There is a growing interest on the moral dimension of consumption (Luedicke, Thompson and Giesler 2010, Belk 1988; Arnold and Thompson 2005; Holt, 2002, 2006, Caruana and Crane 2008) and the ethical dimension of branding (Palazzo and Basu 2007, Land and Taylor 2010, Jeanes 2013, Arvidsson 2005). The present study engages in this discussion and sets the focus of inquiry onto how brands effect the ‘self’ of employees. It studies how the ethical branding of a chocolate company becomes a key resource for employee identity work. The ethical dimension of consumption and the ambivalent moral nature of brands gained increasing attention over the past years. There is an extensive critical literature that has highlighted the role of branding in the manipulation of consumers (Klein 2000, Curana and Crane 2008), and the role of brands in various consumption practices such as ‘brand avoidance’ (Lee and Conroy 2009) and ‘antibrand activism’ (Palazzo and Basu 2007), free labour (Arvidsson 2005, 2015, Cova and Dalli 2009, Curana and Crane 2008, Land and Taylor 2010), and in terms of managerial control and organizational culture (Jeanes 2013, Klein 2000, Willmott 2010).

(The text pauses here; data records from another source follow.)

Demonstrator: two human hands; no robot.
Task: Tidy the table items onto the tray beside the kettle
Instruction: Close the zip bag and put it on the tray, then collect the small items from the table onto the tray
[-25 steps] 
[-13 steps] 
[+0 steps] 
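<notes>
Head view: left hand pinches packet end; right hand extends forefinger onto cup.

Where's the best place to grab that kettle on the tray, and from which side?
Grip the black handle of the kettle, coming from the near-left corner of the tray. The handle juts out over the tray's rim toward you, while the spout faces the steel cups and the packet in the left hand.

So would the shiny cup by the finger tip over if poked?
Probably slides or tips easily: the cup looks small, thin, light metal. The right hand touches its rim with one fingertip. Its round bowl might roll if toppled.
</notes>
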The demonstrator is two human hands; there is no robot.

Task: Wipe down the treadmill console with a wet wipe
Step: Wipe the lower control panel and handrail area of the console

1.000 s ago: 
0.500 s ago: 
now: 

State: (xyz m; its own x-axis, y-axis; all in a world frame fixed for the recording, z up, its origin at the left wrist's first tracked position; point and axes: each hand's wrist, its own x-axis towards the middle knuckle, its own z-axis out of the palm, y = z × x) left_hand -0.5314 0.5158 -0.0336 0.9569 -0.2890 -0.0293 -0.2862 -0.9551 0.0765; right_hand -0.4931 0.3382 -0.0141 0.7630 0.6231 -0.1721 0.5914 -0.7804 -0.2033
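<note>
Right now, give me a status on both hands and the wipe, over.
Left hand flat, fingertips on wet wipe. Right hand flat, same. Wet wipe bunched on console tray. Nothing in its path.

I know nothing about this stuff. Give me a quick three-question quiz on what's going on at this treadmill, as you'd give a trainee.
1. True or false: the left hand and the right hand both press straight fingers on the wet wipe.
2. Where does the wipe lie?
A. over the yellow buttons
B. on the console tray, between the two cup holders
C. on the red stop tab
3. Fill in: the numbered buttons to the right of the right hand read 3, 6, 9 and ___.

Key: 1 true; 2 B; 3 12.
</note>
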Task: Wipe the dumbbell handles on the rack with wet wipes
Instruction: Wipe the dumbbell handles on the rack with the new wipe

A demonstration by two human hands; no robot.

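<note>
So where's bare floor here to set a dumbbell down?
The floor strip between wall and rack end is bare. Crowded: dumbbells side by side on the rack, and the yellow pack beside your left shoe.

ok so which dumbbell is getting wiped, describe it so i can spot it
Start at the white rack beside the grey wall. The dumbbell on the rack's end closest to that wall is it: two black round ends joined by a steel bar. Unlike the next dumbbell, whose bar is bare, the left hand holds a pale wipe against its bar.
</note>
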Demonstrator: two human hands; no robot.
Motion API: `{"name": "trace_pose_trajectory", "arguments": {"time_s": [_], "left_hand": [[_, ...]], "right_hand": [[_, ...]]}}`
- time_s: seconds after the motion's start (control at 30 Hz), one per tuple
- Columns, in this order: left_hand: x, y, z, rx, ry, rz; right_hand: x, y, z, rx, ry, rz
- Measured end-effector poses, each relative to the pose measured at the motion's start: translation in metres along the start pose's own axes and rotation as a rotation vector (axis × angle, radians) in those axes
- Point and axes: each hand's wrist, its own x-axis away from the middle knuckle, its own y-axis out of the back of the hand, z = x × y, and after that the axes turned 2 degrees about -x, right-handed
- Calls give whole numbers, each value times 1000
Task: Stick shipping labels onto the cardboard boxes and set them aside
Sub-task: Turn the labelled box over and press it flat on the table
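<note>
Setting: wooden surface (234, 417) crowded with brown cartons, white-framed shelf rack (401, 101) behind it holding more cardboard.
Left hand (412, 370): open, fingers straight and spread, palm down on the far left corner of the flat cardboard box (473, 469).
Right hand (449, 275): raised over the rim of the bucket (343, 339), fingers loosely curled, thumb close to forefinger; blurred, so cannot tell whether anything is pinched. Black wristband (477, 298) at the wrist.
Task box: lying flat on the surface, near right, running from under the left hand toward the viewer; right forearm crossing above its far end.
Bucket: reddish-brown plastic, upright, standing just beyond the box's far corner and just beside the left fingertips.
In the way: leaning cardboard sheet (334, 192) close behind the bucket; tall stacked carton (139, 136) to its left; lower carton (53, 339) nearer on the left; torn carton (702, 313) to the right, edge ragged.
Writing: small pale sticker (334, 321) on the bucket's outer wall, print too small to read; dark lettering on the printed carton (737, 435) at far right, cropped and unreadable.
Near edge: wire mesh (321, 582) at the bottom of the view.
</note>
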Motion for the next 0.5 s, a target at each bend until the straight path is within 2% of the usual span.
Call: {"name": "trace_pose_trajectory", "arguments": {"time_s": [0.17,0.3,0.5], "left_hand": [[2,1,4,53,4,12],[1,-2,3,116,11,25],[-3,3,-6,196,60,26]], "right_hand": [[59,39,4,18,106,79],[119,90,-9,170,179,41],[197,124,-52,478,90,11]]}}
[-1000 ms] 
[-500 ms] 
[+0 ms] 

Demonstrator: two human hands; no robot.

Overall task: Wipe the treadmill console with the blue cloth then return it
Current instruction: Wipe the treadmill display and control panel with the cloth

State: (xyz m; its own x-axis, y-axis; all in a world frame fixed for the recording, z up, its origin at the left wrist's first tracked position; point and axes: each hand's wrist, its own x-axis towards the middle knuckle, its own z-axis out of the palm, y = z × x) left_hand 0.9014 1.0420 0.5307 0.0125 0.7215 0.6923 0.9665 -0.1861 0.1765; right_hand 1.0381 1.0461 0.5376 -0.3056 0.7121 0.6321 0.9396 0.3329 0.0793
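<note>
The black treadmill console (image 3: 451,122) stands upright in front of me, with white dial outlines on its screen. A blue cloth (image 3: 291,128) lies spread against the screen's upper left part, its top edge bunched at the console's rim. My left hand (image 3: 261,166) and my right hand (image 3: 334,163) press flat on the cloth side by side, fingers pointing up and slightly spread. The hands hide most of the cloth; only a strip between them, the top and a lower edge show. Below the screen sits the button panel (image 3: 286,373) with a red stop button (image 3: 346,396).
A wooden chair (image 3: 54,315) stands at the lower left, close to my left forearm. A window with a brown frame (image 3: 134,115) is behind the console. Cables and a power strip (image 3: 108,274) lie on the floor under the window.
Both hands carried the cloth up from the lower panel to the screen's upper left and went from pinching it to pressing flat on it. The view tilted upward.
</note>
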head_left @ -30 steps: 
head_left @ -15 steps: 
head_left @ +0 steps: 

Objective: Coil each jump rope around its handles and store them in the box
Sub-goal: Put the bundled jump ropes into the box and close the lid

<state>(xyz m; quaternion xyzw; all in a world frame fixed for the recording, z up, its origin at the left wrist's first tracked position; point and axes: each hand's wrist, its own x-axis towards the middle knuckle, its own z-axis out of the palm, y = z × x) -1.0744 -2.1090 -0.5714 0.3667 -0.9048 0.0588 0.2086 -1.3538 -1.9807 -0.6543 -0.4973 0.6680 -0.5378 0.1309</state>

The question how branding conceptually relates to employee identity still a matter of discussion. The study draws on social identity theory (Giddens 1991, Watson 2008) and organization theory (Alvesson and Willmott 2002) in order to link the concept of self-identity with the concept of corporate brands. This perspective highlights how corporate brands can transform discourses in society into coherent brand-stories, which can be understood as meaningful social identities used by employees in their identity work. The paper then presents a case study which illuminates the various ways by which a corporate brand informs and affects employee identity work. The findings show the crucial importance of moral stories in the branding process and furthermore their significance in framing the moral superiority of employees who draw upon these stories in their identity work.